[ABOUT THIS TASK]
Across the records below, count the lines that contain "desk" and write down only the count.

------ RECORDS SHOWN

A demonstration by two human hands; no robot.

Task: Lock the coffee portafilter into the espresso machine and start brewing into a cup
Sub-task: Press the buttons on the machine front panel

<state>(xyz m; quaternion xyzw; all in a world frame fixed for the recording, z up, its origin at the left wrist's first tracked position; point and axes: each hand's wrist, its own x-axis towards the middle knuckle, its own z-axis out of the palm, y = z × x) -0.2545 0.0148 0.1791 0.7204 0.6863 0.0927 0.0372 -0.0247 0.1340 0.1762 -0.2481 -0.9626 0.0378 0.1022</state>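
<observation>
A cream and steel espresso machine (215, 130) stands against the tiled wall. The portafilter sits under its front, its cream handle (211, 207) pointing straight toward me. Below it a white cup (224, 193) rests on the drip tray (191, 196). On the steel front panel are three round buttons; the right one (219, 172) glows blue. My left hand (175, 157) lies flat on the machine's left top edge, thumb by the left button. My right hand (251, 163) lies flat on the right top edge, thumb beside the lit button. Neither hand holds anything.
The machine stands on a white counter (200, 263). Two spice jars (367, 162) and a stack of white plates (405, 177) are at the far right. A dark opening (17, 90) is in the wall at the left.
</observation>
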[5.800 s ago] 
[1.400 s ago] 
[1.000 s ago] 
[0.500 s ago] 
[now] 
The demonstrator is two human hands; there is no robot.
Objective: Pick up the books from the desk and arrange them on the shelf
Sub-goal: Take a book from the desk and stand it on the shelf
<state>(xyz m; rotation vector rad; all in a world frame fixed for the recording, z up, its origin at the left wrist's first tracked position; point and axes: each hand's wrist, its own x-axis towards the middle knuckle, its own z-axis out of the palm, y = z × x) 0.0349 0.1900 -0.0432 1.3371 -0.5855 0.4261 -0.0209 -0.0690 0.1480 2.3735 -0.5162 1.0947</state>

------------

[EXERCISE OUTPUT]
2